**What the exercise asks:** Check every line of the records below for the string "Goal", then report only how many lines have it.

**Records shown:**
======

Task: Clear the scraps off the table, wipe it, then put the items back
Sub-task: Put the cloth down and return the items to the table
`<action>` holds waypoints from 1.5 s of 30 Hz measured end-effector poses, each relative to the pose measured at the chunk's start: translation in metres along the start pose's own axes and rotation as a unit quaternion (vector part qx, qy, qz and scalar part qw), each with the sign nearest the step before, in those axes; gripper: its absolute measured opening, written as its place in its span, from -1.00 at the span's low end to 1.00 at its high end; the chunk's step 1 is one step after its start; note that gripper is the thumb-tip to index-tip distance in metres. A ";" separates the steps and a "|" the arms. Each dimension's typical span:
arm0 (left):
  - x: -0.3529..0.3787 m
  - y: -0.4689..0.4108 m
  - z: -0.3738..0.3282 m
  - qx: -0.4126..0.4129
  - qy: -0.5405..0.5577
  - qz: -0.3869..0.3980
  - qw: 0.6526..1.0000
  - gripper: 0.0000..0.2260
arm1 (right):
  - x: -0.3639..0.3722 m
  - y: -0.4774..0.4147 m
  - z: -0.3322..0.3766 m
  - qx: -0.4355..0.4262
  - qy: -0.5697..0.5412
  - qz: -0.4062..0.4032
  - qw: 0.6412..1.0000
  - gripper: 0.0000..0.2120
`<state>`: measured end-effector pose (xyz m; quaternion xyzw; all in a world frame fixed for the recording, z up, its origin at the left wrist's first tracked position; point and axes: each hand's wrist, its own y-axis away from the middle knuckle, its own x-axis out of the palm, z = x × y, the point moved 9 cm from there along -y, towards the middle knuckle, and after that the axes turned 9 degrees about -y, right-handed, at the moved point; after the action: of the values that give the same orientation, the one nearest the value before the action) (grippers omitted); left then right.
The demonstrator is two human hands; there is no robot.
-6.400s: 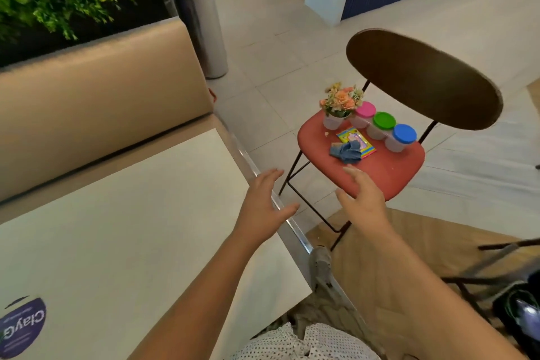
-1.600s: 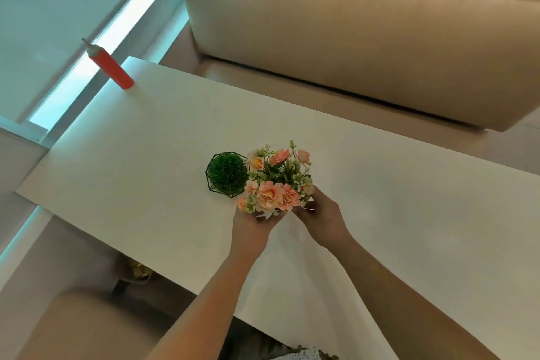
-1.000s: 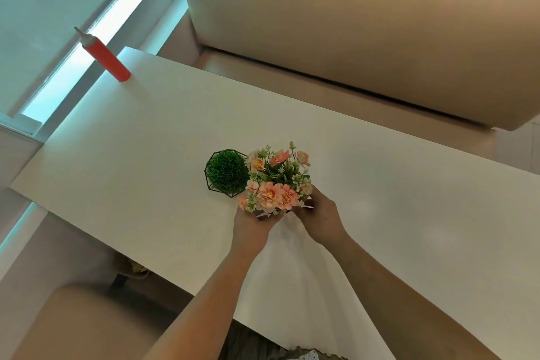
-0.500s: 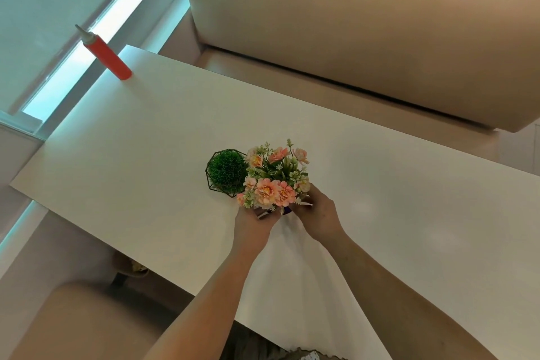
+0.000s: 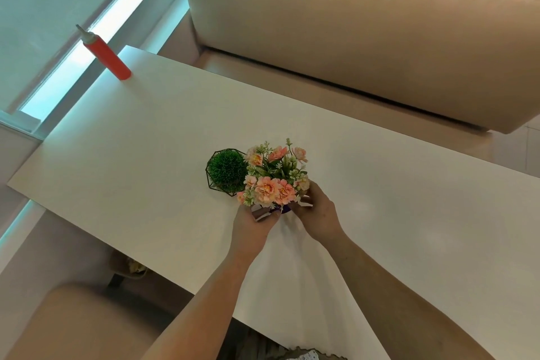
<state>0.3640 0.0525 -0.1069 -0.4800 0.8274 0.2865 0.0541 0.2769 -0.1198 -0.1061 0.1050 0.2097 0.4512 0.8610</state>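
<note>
Both hands are on the flower pot (image 5: 274,178) mid-worktop (image 5: 146,155): my left grip (image 5: 254,222) and right grip (image 5: 317,213) are each curled round its small white base, with the frilly pink-and-peach blooms right above them. It's just beside a fuzzy green ball plant (image 5: 228,169) in a black wire frame. A smooth red bottle (image 5: 106,54) stands at the far-left corner.
</note>
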 end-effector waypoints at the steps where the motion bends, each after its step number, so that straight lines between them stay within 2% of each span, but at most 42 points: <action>1: -0.001 0.002 0.001 -0.004 0.005 0.000 1.000 -0.53 | -0.002 0.002 -0.002 0.006 -0.004 -0.004 1.000 -0.42; 8: 0.002 0.024 0.013 -0.041 -0.019 -0.001 0.999 -0.47 | -0.028 0.024 -0.015 0.036 0.014 -0.035 0.999 -0.38; 16: 0.054 0.080 0.001 -0.040 -0.040 0.038 0.998 -0.44 | -0.083 0.072 -0.034 0.021 0.037 -0.046 0.998 -0.51; 24: 0.138 0.167 -0.039 0.034 -0.055 0.048 0.997 -0.53 | -0.186 0.152 -0.078 -0.006 0.004 -0.069 0.998 -0.55; 31: 0.218 0.229 -0.082 0.115 -0.079 0.072 0.988 -0.50 | -0.289 0.214 -0.113 -0.010 -0.035 -0.127 0.991 -0.58; 38: 0.271 0.251 -0.129 0.190 -0.130 0.119 0.966 -0.43 | -0.369 0.245 -0.122 0.001 -0.092 -0.212 0.973 -0.62; 45: 0.304 0.252 -0.170 0.244 -0.163 0.179 0.939 -0.42 | -0.410 0.269 -0.121 -0.003 -0.092 -0.281 0.955 -0.63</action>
<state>0.0255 -0.1750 0.0294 -0.2429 0.9240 0.1551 0.2515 -0.1817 -0.3039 -0.0048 0.0804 0.1492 0.1802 0.9689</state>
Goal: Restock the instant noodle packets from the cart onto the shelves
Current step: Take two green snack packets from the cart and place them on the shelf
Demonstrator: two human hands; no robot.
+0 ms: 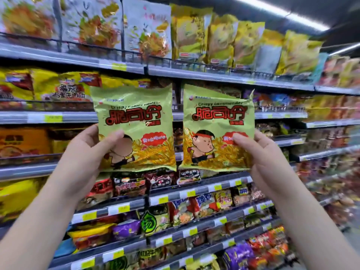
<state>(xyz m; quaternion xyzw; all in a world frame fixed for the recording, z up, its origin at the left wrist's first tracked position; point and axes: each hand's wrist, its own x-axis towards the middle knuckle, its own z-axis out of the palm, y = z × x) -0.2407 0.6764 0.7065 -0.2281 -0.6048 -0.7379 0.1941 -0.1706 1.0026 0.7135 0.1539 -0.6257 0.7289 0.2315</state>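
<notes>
Two light green noodle packets with red lettering and a cartoon boy are held up side by side before the shelves. My left hand [91, 151] grips the left packet [140, 121] at its lower left corner, thumb across the front. My right hand [261, 152] grips the right packet [216, 123] at its lower right edge, thumb on the front. Both packets stand upright, facing me, a narrow gap apart. The cart is out of view.
Grey shelves [194, 193] with yellow price tags run from upper left to lower right, packed with noodle packets. Large yellow bags [220, 36] fill the top shelf. Behind the two packets is a darker shelf gap [178, 137].
</notes>
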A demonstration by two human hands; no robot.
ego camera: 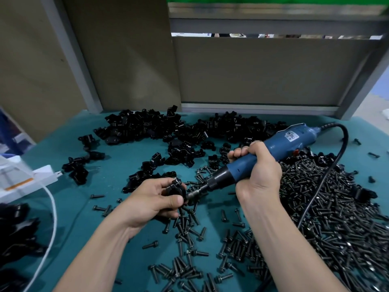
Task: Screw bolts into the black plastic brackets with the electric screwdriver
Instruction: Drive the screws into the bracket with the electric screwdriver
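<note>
Far left edge: white box [21, 182] with an orange stripe, lying on the teal-covered table [117, 228]; blurred, print not readable.
White cable [55, 216]: curving from beside the white box down toward the near edge of the table.
Near-left corner: dark heap [16, 232] of black parts, too blurred to tell piece from piece.
Loose brackets [77, 167]: scattered left of centre, lying flat or tipped, well apart from both hands.
Bracket pile [147, 127]: heaped along the back of the table, just in front of the beige panels [252, 70].
Left hand [151, 203]: low at centre, wrist toward the near edge; grip clamped on the held bracket [175, 189], thumb across its near side, fingers curled behind.
Held bracket: black plastic, raised just above the table, between the two hands, touching the screwdriver's bit.
Scattered bolts [185, 228]: dark, flanged heads, strewn under and below the hands, thinning out toward the left.
Electric screwdriver [294, 137]: blue body, black nose, slanting down to the left; bit tip against the held bracket; bolt at the tip too small and dark to make out.
Right hand [259, 171]: grip clamped round the blue barrel of the electric screwdriver, fingers wrapped over the top.
Black cord [328, 175]: leaving the tail of the electric screwdriver, arching right, then running down across the bolt heap.
Bolt heap [336, 218]: dense and wide, covering the right side of the table to the near edge.
</note>
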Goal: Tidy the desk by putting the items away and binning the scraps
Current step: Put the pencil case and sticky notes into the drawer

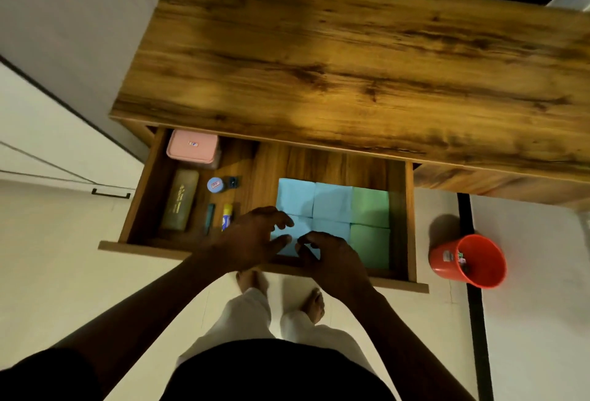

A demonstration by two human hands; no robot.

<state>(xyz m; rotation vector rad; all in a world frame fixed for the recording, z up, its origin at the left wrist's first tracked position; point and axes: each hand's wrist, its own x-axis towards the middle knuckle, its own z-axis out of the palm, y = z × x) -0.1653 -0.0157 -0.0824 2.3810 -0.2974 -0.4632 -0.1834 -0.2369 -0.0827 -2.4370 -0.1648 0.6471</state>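
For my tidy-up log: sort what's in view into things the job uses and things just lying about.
In use: left hand, right hand, blue paper, green paper, open drawer, red bin.
Lying about: pink box, olive case, glue stick, white cabinet.

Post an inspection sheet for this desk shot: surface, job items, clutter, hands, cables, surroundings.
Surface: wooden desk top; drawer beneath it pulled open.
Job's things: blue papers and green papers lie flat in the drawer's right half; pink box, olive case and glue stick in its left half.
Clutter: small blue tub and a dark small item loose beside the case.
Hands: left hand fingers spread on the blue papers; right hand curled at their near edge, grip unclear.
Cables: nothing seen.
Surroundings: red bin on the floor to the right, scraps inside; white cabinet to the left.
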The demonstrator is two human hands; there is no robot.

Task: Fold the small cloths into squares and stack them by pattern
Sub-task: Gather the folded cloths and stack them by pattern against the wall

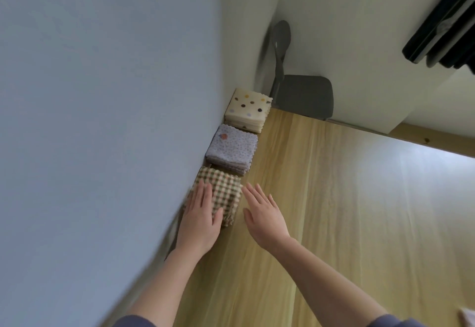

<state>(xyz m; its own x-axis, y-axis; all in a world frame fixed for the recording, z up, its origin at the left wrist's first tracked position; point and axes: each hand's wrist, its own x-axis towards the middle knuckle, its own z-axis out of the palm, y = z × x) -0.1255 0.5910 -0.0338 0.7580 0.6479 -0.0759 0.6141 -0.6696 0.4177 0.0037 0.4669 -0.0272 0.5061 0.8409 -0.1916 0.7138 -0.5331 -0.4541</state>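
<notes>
Three stacks of folded square cloths line the wall on the wooden table (pixel 321 198). Farthest is a cream polka-dot stack (pixel 248 109), then a lilac floral stack (pixel 232 148), and nearest a green-and-brown checked stack (pixel 223 193). My left hand (pixel 199 217) lies flat with straight fingers on the near left part of the checked stack. My right hand (pixel 264 214) is flat with straight fingers just right of that stack, at its right edge; I cannot tell whether it touches it.
A blue-grey wall (pixel 102 121) runs along the table's left edge. A grey chair (pixel 295 90) stands beyond the far end. A bit of pale cloth (pixel 467 317) shows at the bottom right corner. A dark object (pixel 442 25) hangs at the top right.
</notes>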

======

**Written response:** 2